Here's one statistic that Joel Stein didn't include in his now-infamous TIME article on millennials: they have the greatest risk of filing for bankruptcy after receiving a cancer diagnosis.This is according to a new study in the journal Health Affairs.

"This is the strongest evidence we have between a disease and risk for severe financial distress," said lead author Dr. Scott Ramsey an internist and health economist at Fred Hutchinson Cancer Research Center in Seattle.

The investigators reviewed public bankruptcy records from 197,840 cancer patients and an equal number of controls from western Washington state. They found strong evidence of a link between cancer diagnosis and increased risk of bankruptcy for data pulled from 1995 - 2009.

Overall, people with cancer were two-and-a-half times more likely to file for Chapter 7 or Chapter 13 relative to those without cancer.

Cancer incidence rises as humans age, so cancer prevalence amongst Gen-Xers and millennials, as one would expect, is low. However, patients diagnosed with the disease in their 20s or early 30s had the highest rates of bankruptcy in this study.

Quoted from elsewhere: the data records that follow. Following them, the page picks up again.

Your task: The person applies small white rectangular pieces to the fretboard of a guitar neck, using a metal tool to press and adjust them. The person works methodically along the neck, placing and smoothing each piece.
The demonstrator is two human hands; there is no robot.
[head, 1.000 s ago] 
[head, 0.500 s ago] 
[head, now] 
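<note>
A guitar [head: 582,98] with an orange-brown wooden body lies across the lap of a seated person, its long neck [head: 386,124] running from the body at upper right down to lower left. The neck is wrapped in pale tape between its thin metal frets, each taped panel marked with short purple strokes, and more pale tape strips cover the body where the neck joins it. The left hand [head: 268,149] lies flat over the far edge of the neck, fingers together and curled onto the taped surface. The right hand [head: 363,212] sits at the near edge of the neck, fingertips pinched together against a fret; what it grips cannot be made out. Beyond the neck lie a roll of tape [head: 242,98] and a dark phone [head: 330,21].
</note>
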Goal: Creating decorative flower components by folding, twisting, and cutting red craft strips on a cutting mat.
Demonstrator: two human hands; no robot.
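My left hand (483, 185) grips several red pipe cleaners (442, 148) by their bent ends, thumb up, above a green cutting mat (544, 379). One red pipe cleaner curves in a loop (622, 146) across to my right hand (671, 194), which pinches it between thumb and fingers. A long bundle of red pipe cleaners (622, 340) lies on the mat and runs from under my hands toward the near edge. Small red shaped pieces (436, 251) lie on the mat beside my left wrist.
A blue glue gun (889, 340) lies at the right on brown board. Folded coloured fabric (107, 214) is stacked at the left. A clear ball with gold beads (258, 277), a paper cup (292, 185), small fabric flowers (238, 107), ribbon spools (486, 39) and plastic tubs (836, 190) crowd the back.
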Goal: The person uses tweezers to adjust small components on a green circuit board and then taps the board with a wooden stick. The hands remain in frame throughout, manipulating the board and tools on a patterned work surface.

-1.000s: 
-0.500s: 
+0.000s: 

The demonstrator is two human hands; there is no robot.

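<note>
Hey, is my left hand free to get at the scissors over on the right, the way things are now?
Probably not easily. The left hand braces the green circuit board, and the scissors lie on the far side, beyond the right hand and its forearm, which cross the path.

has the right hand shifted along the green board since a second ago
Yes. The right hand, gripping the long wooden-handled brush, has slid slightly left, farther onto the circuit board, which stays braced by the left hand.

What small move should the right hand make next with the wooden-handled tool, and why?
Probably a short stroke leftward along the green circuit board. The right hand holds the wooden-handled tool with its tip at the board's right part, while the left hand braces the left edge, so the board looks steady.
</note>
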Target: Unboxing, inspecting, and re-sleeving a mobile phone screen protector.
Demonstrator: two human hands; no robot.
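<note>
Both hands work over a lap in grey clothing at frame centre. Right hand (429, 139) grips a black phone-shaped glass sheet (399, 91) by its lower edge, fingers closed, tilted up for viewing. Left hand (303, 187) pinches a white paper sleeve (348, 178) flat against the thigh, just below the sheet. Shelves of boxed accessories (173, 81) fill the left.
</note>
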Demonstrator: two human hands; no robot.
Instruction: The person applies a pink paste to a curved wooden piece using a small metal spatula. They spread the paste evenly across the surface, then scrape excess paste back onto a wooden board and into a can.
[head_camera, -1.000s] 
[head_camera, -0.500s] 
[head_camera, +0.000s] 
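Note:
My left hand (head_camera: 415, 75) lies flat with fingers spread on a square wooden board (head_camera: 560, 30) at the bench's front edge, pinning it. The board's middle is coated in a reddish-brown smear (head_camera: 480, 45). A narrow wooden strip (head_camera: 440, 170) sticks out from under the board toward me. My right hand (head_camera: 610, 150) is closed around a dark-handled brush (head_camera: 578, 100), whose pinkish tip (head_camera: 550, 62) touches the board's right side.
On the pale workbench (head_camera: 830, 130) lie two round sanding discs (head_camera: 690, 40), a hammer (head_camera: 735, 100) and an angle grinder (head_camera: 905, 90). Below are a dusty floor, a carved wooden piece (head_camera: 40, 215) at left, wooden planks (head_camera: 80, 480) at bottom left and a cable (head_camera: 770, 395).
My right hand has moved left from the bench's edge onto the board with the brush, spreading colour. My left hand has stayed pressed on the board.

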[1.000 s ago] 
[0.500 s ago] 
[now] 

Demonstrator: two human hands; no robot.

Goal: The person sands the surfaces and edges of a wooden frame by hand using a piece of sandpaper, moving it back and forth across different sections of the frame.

Although this is one of the first unbiased studies to examine the connections between cancer and bankruptcy, these gloomy findings aren't too shocking, given the high costs for cancer treatment -- even for those with insurance -- and the multiple financial crises over last 2 decades.

Add crippling levels of college debt to two ruptured economic bubbles (Dot-com and housing), and the nation has a situation where cancer becomes an insurmountable barrier for 20- or 30-somethings that are trying to establish an economic foundation.

"The youngest groups in the study were diagnosed at a time when their debt-to-income ratios are typically highest - often unavoidably, because they are paying off student loans, purchasing a home, or starting a business," the authors wrote.

Patients spend $1.3 billion out of pocket on medical treatment each year, according to the US Agency for Healthcare Research and Quality. A person's income tends to drop after diagnosis, which places an extra squeeze pocketbooks. A study of individuals with breast cancer found average yearly wages drop by $3,600 within the first 5 years of diagnosis.

Despite being less common, thyroid cancer was linked to the highest chances of filing for bankruptcy. The authors surmise this trend could be due to thyroid cancer affecting younger women more often than other cancers.

"Compared to men, younger women are more likely to live in single-income households and to have lower wages and lower rates of employment, and therefore less access to high-quality health insurance - leaving them more financially vulnerable," the authors wrote.

Lung cancer, the most common cancer in the world in terms of incidence and deaths, came in second on the bankruptcy list.

"Although the risk of bankruptcy for cancer patients is relatively low in absolute terms [with cancer: 2.2%; without cancer: 1.1%], bankruptcy represents an extreme manifestation of what is probably a larger picture of economic hardship for cancer patients," wrote the authors.

Patients in the study were identified from a population-based cancer registry that is part of the National Cancer Institute's Surveillance Epidemiology and End Results (SEER) program. Data on controls were collected from a commercially available repository of public data called LexisNexis.